* _What you should do_
From the listing below, reproduce word for word the part that opens with the line containing "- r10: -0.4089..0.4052" and closes with the line containing "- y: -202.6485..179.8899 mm"; reproduce nothing else.

--- Provided material Enclosed Below ---

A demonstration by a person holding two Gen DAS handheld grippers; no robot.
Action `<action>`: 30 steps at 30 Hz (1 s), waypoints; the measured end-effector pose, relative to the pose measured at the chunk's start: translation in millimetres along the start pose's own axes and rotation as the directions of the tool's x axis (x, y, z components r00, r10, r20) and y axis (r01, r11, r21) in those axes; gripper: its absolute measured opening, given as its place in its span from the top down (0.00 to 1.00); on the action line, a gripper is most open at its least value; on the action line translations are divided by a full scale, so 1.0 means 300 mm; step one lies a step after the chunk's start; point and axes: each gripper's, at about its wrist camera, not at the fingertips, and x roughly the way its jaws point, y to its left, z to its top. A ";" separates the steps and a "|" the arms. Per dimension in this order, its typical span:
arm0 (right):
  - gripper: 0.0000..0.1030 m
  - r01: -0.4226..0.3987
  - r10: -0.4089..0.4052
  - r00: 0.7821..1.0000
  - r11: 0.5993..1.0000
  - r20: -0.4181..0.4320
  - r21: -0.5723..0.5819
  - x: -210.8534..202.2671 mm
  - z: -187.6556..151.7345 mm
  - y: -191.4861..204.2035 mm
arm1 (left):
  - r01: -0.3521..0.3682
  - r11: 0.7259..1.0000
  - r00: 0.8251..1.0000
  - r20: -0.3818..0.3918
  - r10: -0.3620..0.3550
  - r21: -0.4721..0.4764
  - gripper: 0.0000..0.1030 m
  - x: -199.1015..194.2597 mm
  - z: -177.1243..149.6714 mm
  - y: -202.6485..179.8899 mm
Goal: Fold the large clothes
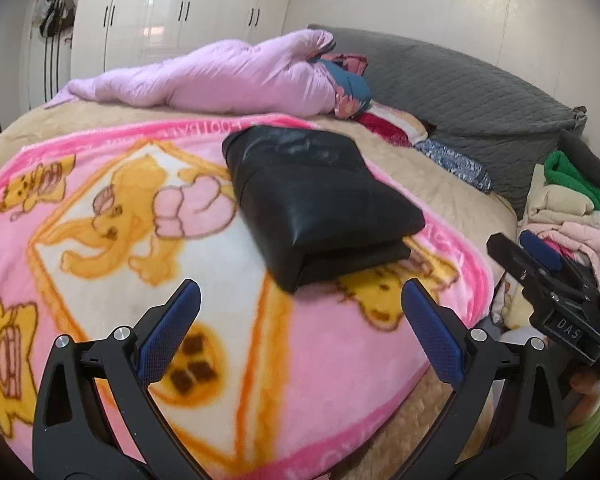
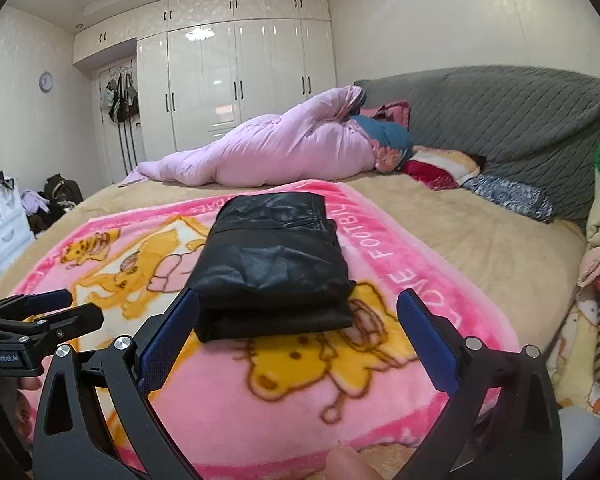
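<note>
Black garment [image 2: 274,268], shiny and maybe leather though it's blurry, sits folded in a thick bundle on a pink cartoon blanket [image 2: 300,412] over the tan bed [image 2: 480,232]. White wardrobes [image 2: 236,80] line the back wall. Left gripper [image 1: 300,320] and right gripper [image 2: 298,332] hover just short of it, jaws spread, holding nothing.

One folded black garment [image 2: 274,264], one pink cartoon blanket [image 2: 260,400], one pink quilt [image 2: 268,152], one bed [image 2: 480,240], one wall clock [image 2: 46,81], two grippers [image 1: 300,312] [image 2: 298,320].
</note>
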 end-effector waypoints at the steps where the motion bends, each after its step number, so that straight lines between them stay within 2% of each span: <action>1: 0.04 0.006 -0.006 1.000 1.000 -0.001 0.003 0.001 -0.014 0.000 | -0.001 1.000 1.000 -0.003 0.001 -0.004 0.09 0.003 -0.009 0.002; 4: 0.04 0.014 -0.014 1.000 0.999 -0.017 0.033 0.015 -0.063 -0.009 | -0.008 1.000 1.000 0.006 0.008 -0.008 0.09 0.001 -0.041 0.012; 13: 0.04 0.069 -0.066 0.992 0.997 -0.104 0.031 0.069 -0.185 0.000 | -0.011 0.999 0.999 -0.041 0.009 -0.045 0.09 0.044 -0.099 0.066; 18: 0.04 0.067 -0.060 0.988 0.997 -0.140 0.039 0.092 -0.208 0.002 | -0.015 0.998 0.999 -0.049 0.013 -0.054 0.09 0.055 -0.107 0.082; 30: 0.04 0.058 -0.048 0.985 0.997 -0.167 0.052 0.105 -0.208 -0.004 | -0.045 0.998 0.997 -0.061 0.042 -0.049 0.09 0.057 -0.107 0.085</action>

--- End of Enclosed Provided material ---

* _Result_
  - r10: -0.4089..0.4052
  - r00: 0.7821..1.0000
  - r11: 0.5993..1.0000
  - r20: -0.4181..0.4320
  - r21: -0.5723..0.5819
  - x: -210.8534..202.2671 mm
  - z: -187.6556..151.7345 mm
  - y: -191.4861..204.2035 mm
arm1 (left):
  - r01: -0.3521..0.3682
  - r11: 0.7259..1.0000
  - r00: 0.8251..1.0000
  - r20: -0.3818..0.3918
  - r10: -0.3620..0.3550
  - r21: -0.4721..0.4764
  - gripper: 0.0000..0.1030 m
  - x: -199.1015..194.2597 mm
  - z: -177.1243..149.6714 mm
  - y: -202.6485..179.8899 mm

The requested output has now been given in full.